Emmy spotlight: Sarah Lancashire (‘National Treasure: Kiri’) gives a ‘staggering’ performance as an embattled social worker

The four-part limited series “National Treasure: Kiri” premiered on Hulu on Wednesday, April 4, following the story of the title character, a foster child whose tragic disappearance results in a national controversy in England. Among the highlights of the series is Sarah Lancashire as the social worker who may have been inadvertently responsible for Kiri’s fate. The veteran actress has been a darling of the BAFTAs in recent years. Can she break through on this side of the Atlantic with her first Emmy nomination and win?

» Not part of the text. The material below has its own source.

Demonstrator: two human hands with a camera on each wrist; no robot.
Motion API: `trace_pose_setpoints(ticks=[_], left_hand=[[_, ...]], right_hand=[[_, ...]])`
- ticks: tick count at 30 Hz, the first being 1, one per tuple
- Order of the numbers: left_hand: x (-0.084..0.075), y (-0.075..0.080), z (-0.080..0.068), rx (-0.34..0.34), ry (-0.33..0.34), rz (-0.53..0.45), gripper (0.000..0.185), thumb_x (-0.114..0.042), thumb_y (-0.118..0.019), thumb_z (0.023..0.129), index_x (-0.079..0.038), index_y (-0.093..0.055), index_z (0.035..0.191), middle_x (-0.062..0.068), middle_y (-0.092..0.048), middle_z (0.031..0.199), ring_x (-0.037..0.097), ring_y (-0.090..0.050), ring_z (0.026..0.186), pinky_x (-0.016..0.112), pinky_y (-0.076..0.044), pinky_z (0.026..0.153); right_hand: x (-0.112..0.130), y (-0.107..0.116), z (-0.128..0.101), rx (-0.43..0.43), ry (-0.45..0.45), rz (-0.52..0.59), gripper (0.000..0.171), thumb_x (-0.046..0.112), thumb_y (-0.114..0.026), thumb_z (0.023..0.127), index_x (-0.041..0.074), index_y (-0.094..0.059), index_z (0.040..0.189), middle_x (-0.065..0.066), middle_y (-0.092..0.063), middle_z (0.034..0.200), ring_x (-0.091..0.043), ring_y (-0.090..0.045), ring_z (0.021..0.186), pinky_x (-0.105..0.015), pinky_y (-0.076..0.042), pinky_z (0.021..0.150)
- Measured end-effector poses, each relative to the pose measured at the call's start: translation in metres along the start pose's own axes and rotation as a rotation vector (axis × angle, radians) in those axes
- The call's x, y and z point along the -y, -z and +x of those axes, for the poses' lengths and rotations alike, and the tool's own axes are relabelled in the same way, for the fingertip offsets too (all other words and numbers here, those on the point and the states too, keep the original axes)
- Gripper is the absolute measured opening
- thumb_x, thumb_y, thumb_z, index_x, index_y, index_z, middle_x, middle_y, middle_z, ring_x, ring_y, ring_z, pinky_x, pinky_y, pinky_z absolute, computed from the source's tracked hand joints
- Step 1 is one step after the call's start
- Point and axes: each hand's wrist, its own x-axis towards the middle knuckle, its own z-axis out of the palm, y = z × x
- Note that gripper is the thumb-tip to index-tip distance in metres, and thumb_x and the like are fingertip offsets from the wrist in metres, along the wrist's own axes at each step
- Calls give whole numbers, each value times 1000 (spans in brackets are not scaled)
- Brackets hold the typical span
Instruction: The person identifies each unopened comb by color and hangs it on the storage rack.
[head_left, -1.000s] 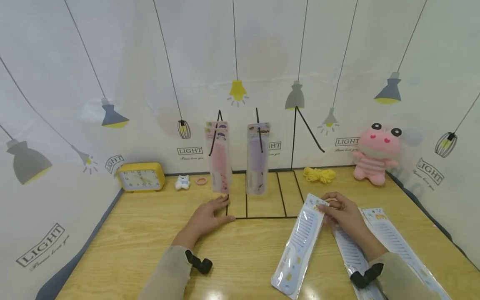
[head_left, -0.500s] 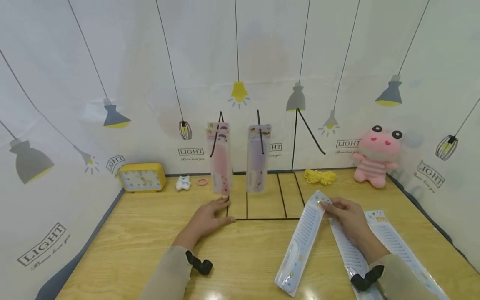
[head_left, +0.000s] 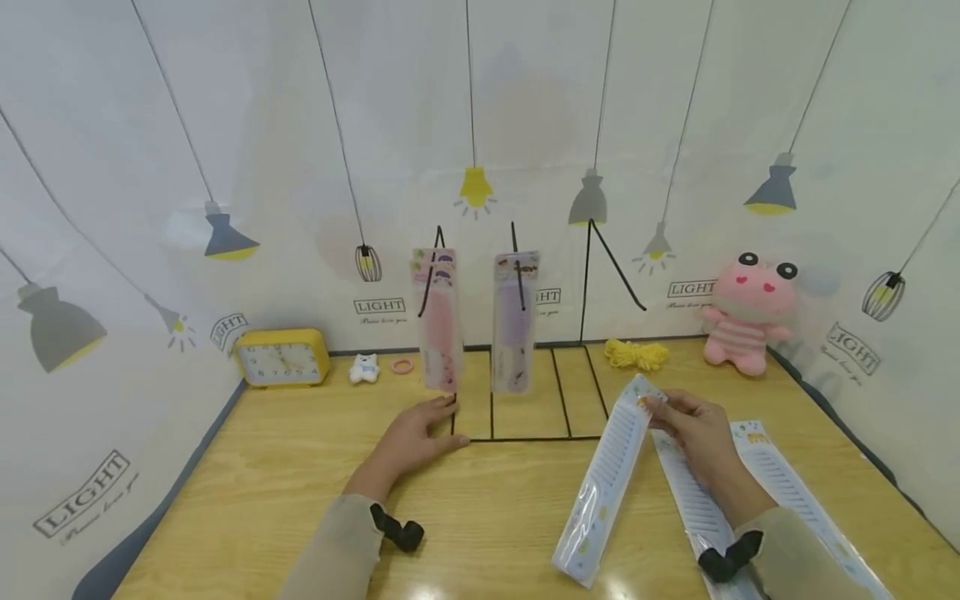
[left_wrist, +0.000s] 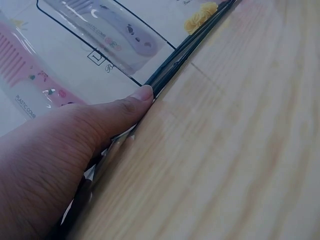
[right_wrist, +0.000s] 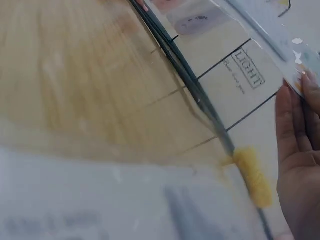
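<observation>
My right hand (head_left: 693, 433) pinches the top end of a packaged white-blue comb (head_left: 603, 483) and lifts that end off the wooden table (head_left: 262, 492); its lower end still rests near the front edge. My left hand (head_left: 416, 437) lies flat with straight fingers on the base of a black wire rack (head_left: 525, 417). From the rack's hooks hang a packaged pink comb (head_left: 437, 321) and a packaged purple comb (head_left: 514, 321). In the left wrist view a finger (left_wrist: 127, 102) touches the rack's base wire. The right wrist view shows my fingers (right_wrist: 295, 135) at the package's edge.
Two more packaged combs (head_left: 780, 479) lie on the table under my right forearm. Along the back wall stand a yellow clock (head_left: 281, 357), a small white figure (head_left: 363, 367), a pink ring (head_left: 402, 364), a yellow yarn bundle (head_left: 636, 353) and a pink plush toy (head_left: 746, 312).
My right hand has raised the comb package's top end and carried it slightly up and toward the rack. My left hand has stayed on the rack base.
</observation>
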Motion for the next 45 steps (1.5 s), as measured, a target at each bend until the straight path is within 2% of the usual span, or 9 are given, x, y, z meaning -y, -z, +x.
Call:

Lancashire’s character, Miriam Grayson, is happy-go-lucky when we first meet her, chipper about Kiri’s impending adoption, confident in her duties as a care worker after years of experience, and doting with her old flatulent dog. But when the crisis unfolds Miriam starts to unravel, careening between righteous indignation and overwhelming guilt, and descending deeper and deeper into alcoholism. It’s a wide-ranging performance that includes a powerful, indignant speech in which she defends her actions to an unrelenting mob of reporters, and follows that later on with an equally affecting scene in which she breaks down inconsolably when her former case subjects try to convince her of all the good she has done.

Ellie Harrison (RadioTimes) wrote that Lancashire’s performance is “staggering” and full of “incredible nuance.” Ian Sandwell (Digital Spy) adds that she’s “predictably brilliant in the darker scenes” but also gets opportunities to demonstrate her “lighter side.” And Maureen Ryan (Variety) says, “Lancashire depicts her regret with indelible, heart-rending precision.” Will this showcase role get her into a crowded Emmy race for Best Movie/Mini Actress?

Most awards voters haven’t caught on to her yet here in America — besides a 2016 Critics’ Choice nomination for Best Movie/Mini Supporting Actress for “The Dresser” — but in recent years she has been a darling of the British academy, winning twice out of five nominations at the BAFTA TV Awards. She claimed Best Supporting Actress for “Last Tango in Halifax” in 2014 and then Best Actress for “Happy Valley” in 2017 — she even beat Claire Foy (“The Crown“) for the latter award. So will the Yanks finally give her her due?